Unfortunately, the new refinancing conditions for corporate development do not allow us to hope for a continuation of the good shape of the US economy. While the markets may technically continue to appreciate in the short term thanks to speculative forces, on the ground, "Main Street" will very quickly find itself in a very bad position.

Not only is debt refinancing becoming more complicated, but available cash is being siphoned off by the liquidity vacuum represented by Treasury auctions. All the more so as the difference in remuneration between these products and the most speculative corporate bonds is at an all-time low:



Why invest in speculative corporate debt if you can have Treasury bonds offering the same yields, without the risk associated with the private issuer?

Not only will the cost of refinancing debt skyrocket for these companies, but the potential buyers of this new debt will simply disappear.

It is no doubt this gloomy outlook that is beginning to emerge in the latest business forecast figures published by Fedex.

Last April, I wrote: "The strong performance of Fedex, which many observers see as a sign of consumer resilience, confirms that consumer spending is holding up well in the U.S. for now. If the U.S. had entered a recession, Fedex stock would not have rebounded to the top of its uptrend channel."

Fedex's March forecasts predicted a resilient economy for the quarter.

This month, the tone has changed at Fedex... but not at the Fed! (if you don't mind my pun...).

Refusing to anticipate these deteriorating conditions in the real economy, Jerome Powell promises further rate hikes.

The Fed Chairman's firm stance is shared by all central bank governors: the Bank of England has just raised interest rates by half a percentage point. It has to be said that the UK is unable to control inflation, which is beginning to spread to service activities. The urgent need is to fight inflation. Central banks failed to anticipate the awakening of inflation and reacted far too late.

They now prefer not to anticipate the consequences of the brutal rate hikes they initiated and intend to continue.

These new rate hikes will complicate matters by increasing the government's refinancing costs: in the short term, this will accentuate the liquidity-sucking effect of ever-larger Treasury auctions, to the detriment of increasingly expensive and unaffordable private refinancing needs.

In any case, the Fed's tough talk is keeping real interest rates high:



Under these conditions, the gold price remains under pressure: as long as real rates are under threat of a significant upward breakout from this consolidation triangle, gold, which acts inversely to these real rates, is likely to break down its first support at $1,900:



In recent weeks, more and more speculators have been betting on gold's inability to hold this support.

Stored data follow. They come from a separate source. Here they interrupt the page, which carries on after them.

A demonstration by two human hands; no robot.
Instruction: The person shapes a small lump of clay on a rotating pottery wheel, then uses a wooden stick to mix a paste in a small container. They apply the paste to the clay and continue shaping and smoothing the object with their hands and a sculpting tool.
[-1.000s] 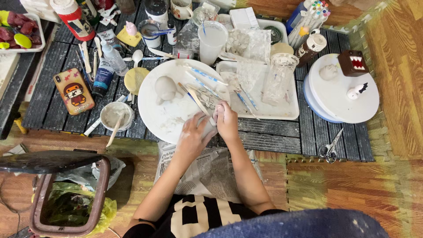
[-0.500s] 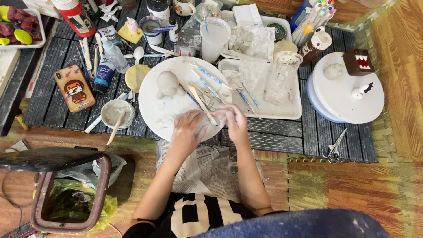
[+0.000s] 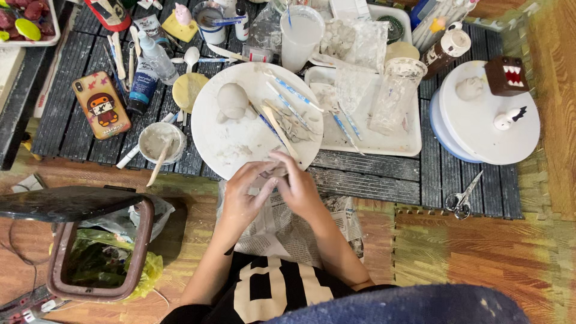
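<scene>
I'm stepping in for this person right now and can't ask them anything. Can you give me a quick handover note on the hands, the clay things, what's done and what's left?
Left hand and right hand: pressed together at the near edge of the round white board, working a small piece of clay between the fingers; most of it is hidden.
On the board: a rounded clay lump, clay scraps and modelling tools.
Nearby: slip bowl with a stick, newspaper under the hands.
Done: the lump is shaped.
Left: the small piece seems unfinished and not yet joined to anything.
</scene>
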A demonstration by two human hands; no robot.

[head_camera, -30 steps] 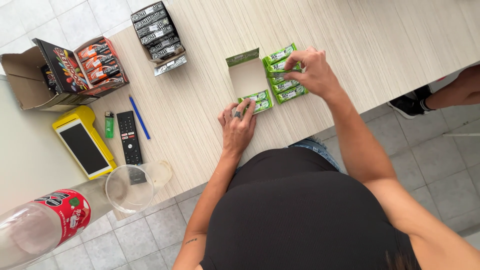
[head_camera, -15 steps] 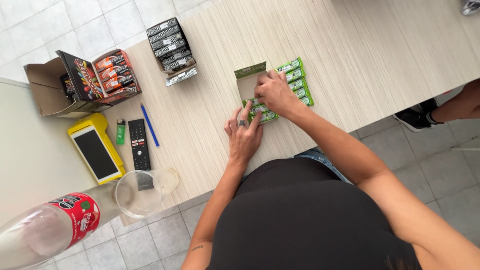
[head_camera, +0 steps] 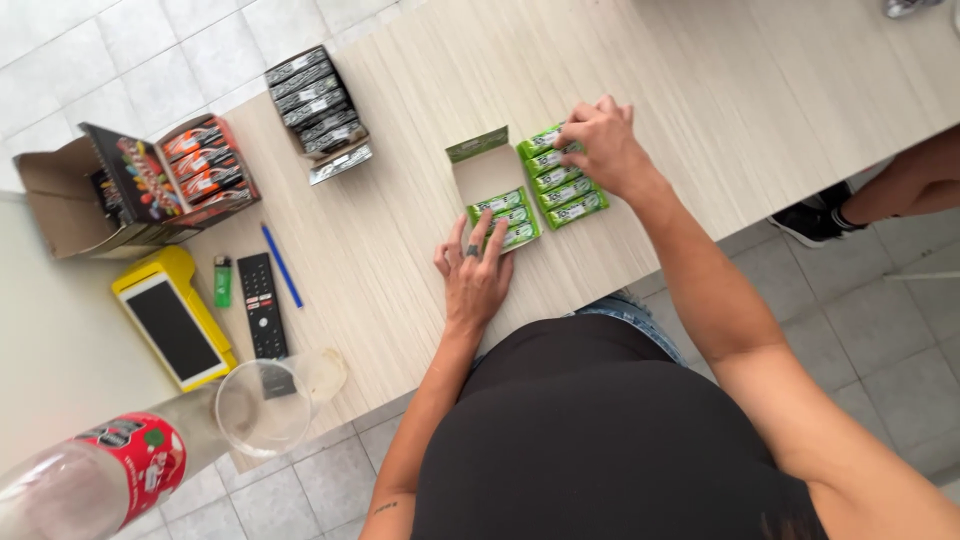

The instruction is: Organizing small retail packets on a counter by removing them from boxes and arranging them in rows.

But it is above all gold in euros that these speculators are hoping to see fall and reproduce the scenario of 2012: gold had corrected sharply (-30% in a few months) at that time. Such a move would bring gold back to around €1,400:



However, the current situation is not the same as it was in 2012. Today, the geopolitical context is tense, Europe's energy dependency is weakened, the German engine is at a standstill, demand for gold from BRICS central banks is high, and the debt levels of euro-dollar zone countries have exploded... It's not certain that such a bet against gold will be as profitable this time around.